もはやその夢は叶わないが、彼はまだ諦めていなかった。
「もう……ファンネルはいない。俺が倒した。だから、安心して旅ができるぞ。普通の旅をしたかったよな、みんな。だったら、これから俺と一緒に行こうぜ」
仲間の夢を叶える為、彼は四つの死体からそれぞれアクセサリー――指輪、ブレスレット、ネックレス、ピアス――を手に取り、自らに身につけた。元々身につけていた黒のグローブも合わせ、これで全員の想いが募った様な気がした。

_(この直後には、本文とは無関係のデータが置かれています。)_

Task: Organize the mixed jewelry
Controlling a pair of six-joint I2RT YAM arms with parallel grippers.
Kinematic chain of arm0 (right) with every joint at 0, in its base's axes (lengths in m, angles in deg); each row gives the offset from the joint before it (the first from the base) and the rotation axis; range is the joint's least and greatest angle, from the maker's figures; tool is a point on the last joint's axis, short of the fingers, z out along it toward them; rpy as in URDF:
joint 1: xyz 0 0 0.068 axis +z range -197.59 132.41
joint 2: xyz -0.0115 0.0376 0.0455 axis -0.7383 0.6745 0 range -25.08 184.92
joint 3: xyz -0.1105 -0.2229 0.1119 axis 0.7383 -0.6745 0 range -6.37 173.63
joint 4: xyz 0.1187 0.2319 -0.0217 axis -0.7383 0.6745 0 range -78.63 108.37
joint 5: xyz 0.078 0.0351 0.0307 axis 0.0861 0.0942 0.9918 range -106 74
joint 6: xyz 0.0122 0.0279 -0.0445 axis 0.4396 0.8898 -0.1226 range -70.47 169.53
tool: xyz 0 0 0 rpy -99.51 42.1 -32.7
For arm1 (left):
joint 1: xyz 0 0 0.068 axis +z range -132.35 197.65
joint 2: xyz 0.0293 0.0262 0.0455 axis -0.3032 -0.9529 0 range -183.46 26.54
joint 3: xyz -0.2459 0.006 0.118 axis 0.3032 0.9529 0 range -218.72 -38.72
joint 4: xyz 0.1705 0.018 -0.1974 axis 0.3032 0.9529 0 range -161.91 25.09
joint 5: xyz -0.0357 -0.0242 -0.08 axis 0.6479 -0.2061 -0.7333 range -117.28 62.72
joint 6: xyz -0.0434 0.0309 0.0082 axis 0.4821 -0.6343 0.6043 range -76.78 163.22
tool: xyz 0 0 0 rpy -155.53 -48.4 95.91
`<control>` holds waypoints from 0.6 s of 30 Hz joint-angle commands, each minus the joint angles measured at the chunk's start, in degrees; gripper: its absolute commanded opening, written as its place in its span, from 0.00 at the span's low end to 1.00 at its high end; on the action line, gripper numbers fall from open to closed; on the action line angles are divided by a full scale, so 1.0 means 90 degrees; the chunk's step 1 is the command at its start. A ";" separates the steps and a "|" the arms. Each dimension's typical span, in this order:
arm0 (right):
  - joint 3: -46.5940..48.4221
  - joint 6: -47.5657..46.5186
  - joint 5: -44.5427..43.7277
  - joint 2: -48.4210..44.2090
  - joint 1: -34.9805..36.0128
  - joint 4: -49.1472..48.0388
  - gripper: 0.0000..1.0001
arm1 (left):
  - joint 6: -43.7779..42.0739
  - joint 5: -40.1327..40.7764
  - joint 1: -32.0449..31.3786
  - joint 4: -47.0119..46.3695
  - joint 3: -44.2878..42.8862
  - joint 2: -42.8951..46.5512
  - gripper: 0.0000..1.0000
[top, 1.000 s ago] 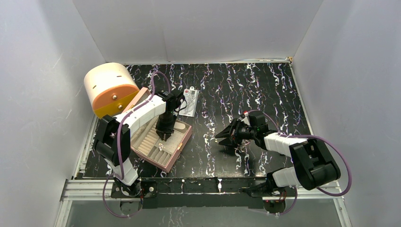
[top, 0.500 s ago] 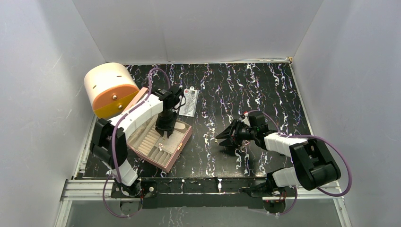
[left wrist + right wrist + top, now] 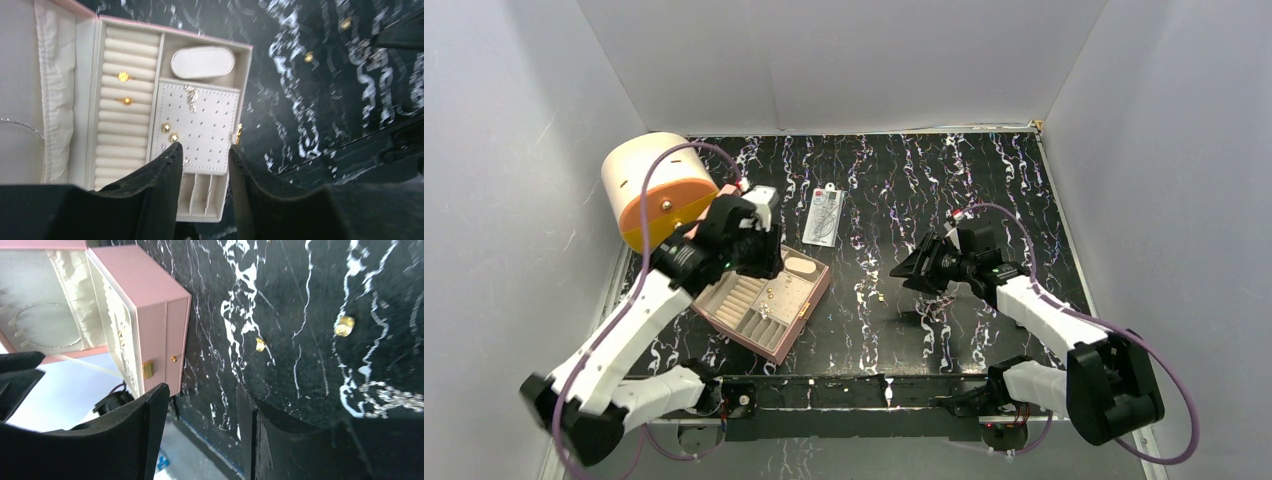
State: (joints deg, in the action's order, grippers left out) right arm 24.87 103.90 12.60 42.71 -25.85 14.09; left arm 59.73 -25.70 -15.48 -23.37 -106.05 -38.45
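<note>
**Jewelry split between box and table**

Nearest the arm bases, the open pink box (image 3: 802, 316) sits left of centre on the black marbled table (image 3: 984, 190). The left gripper (image 3: 205, 150) hangs above it, jaws apart with nothing between them. Under it, gold studs (image 3: 170, 133) sit on the perforated pad and two gold rings (image 3: 123, 76) rest in the ring rolls.

To the right, the right gripper (image 3: 202, 390) hangs over the table, also spread wide and empty. Two loose studs (image 3: 344, 325) lie on the bare surface ahead of it, with a thin chain (image 3: 395, 399) close by.

Farther back a clear packet (image 3: 824, 215) lies flat, and a cream-and-orange drum (image 3: 659, 190) stands at the far left.
</note>
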 commanded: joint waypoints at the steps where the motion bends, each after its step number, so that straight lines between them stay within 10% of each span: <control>1: 0.0600 -0.0876 -0.1118 -0.0524 -0.0027 0.0956 0.61 | 0.0242 -0.0161 0.0018 -0.1813 0.0927 0.1414 0.42; 12: 0.1462 -0.1869 -0.2425 -0.1143 0.0426 0.2853 0.60 | 0.0865 -0.0265 0.0018 -0.2358 0.1499 0.3253 0.78; 18: 0.1417 -0.1769 -0.2733 -0.1317 0.1114 0.3020 0.58 | 0.1226 0.0265 0.0018 -0.1993 0.1585 0.3842 0.79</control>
State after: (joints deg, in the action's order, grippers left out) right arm 36.22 89.02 -7.81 31.94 -19.40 38.66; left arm 67.75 -26.39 -15.48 -42.67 -92.34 -6.21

「よし……これで俺達は一心同体だ。これから、楽しい旅をしようぜ!」
まだ彼は仲間の死を乗り越えられていない。しかし、こうして仲間の形見を持つことで、側に居るような感じがする。それだけで、悲しみがだいぶ和らいだ。これから旅をすることで、その悲しみは全て消えることだろう。そして、幸せな状態で生を全うするのだ。それが彼の願いであり、仲間の願いでもある。
勇者の寿命は約三百年。何か病気を患わない限り、あと百年程は生きることになるだろう。長い長い旅になるだろうが、どうか彼には楽しんで欲しいものだ。
世界を救った元勇者フレイムの放浪記は、ここから始まる。